Coaching Through Technology: Vanderbilt researchers use artificial intelligence to help basketball players improve their shots

To shoot a basketball with precision requires countless hours of practice. Usually, this happens under the watchful eye of a coach, who can provide guidance on the right mechanics of each shot. Now, though, thanks to new research from Vanderbilt University, players may soon be able to use artificial intelligence technology to work on those same principles on their own. 

Jules White

Jules White, associate dean for strategic learning programs and associate professor of computer science and computer engineering, and Carlos Olea, a Ph.D. student in the Department of Computer Science, analyzed machine learning to perfect basketball shot types in their award-winning conference paper, “Analysis of Deep Learning Action Recognition for Basketball Shot Type Identification.”  

“There’s a role for artificial intelligence to play in sports,” White said, “because there are numerous opportunities to take data and provide that data to individuals to help them improve their game.”   

White and Olea worked with NOAH Basketball, an organization that uses cameras and cutting-edge software technology to calculate shooting statistics for NBA and NCAA players during practice. Through facial recognition and computer vision, NOAH software can identify who is shooting and provide athletes with unique interactive shot charts and data, including arc, depth, shooting percentages and consistency. In total, NOAH provided more than 50,000 hours of video footage, which White and Olea then used to classify different shot types.  

Basketball, however, doesn’t always offer clean lines of sight for actions taken while playing, so creating the framework to understand what differentiated one shot from another presented a challenge for the researchers.  

“The next level NOAH wanted to see is this idea that you get more than just where you were and whether or not you made it in the directory of the shots,” White said. “But also, under what conditions—like whether you just received a pass from the left or right.” 

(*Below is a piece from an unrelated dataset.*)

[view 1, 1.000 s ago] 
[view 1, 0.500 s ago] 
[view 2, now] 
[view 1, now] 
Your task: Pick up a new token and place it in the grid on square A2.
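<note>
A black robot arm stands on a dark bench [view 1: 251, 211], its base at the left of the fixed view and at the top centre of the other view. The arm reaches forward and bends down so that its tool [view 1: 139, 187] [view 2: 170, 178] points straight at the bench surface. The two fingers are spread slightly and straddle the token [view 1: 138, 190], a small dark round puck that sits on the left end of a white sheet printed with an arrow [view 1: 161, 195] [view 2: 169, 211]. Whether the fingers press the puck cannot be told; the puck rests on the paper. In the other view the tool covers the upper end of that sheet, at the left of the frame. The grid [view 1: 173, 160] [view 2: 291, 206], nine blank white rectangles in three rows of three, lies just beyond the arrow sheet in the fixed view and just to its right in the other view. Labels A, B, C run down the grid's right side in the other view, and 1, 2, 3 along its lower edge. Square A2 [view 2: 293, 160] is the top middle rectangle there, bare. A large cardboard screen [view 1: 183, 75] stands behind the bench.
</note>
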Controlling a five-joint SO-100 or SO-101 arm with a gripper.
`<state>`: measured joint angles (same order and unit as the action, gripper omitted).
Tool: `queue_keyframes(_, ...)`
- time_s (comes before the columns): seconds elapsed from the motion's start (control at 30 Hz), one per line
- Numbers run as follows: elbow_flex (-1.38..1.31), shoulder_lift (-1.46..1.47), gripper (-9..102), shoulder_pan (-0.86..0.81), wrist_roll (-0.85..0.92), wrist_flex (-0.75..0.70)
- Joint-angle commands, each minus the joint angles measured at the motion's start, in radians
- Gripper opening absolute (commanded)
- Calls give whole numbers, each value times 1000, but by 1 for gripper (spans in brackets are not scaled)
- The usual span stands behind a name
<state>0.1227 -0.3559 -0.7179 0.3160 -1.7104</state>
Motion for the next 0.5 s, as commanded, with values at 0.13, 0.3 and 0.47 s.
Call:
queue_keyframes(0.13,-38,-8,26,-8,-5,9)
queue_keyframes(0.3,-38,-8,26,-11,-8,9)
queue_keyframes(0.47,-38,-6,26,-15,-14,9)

“We had to create a dichotomy of shot types we were looking at due to having so many variations within the sport,” Olea added. “No one shot is the same.”  

Employing AI software called a temporal relational network, the researchers were able to optimize shot type recognition, achieving an accuracy of 96.8 percent on 1,500 novel shots. In the future, White and Olea hope that this study will assist in the enhancement of solo practices. This research has the potential to be executed through the use of their proposed five shot type dichotomy as a functional tool within an app or website with the ability to show athletes the “correct” or a “better way” to take it to the hoop.  

“I can think back to times where I’d be in my backyard, and I’d record myself doing something particular, making a throw or throwing a pitch or something like that and try to look back at that video feedback to try and see what I was doing wrong,” Olea said. “So having technology available to provide feedback, like a surrogate coach, is compelling not only for professionals but also for amateurs—whoever wants to try and improve at the sport.”